:: Dataset extract ::
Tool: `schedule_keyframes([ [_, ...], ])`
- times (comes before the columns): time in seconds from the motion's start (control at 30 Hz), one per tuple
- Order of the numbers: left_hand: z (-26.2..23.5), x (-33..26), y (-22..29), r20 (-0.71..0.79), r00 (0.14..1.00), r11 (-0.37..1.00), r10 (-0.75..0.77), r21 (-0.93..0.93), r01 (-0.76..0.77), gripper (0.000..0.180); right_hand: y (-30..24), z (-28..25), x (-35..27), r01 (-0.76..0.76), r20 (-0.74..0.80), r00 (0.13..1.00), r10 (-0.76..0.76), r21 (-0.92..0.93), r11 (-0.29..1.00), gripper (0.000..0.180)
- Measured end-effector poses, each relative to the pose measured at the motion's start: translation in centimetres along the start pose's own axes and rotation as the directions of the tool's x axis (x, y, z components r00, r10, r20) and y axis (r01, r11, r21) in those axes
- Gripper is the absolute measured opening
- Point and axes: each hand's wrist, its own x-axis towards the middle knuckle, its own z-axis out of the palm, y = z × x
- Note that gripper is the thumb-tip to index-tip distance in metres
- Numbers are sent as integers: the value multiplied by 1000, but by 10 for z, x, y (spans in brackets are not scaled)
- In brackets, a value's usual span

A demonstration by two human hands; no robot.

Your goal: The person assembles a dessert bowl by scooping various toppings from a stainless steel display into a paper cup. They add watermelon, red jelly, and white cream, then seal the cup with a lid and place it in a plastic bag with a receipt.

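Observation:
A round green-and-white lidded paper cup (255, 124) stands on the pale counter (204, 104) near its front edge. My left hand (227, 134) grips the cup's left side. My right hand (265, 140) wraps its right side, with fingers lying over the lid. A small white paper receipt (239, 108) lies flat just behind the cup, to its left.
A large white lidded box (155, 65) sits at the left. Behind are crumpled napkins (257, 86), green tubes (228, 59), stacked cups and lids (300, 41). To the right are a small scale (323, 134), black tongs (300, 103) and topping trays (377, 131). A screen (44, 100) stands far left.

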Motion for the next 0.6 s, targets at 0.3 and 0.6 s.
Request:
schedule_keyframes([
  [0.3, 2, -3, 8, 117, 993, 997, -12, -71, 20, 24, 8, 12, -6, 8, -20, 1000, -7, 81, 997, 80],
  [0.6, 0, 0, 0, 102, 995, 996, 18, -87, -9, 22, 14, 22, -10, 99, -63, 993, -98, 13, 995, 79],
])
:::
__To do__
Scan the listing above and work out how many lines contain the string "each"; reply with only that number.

__Answer for this exercise__
2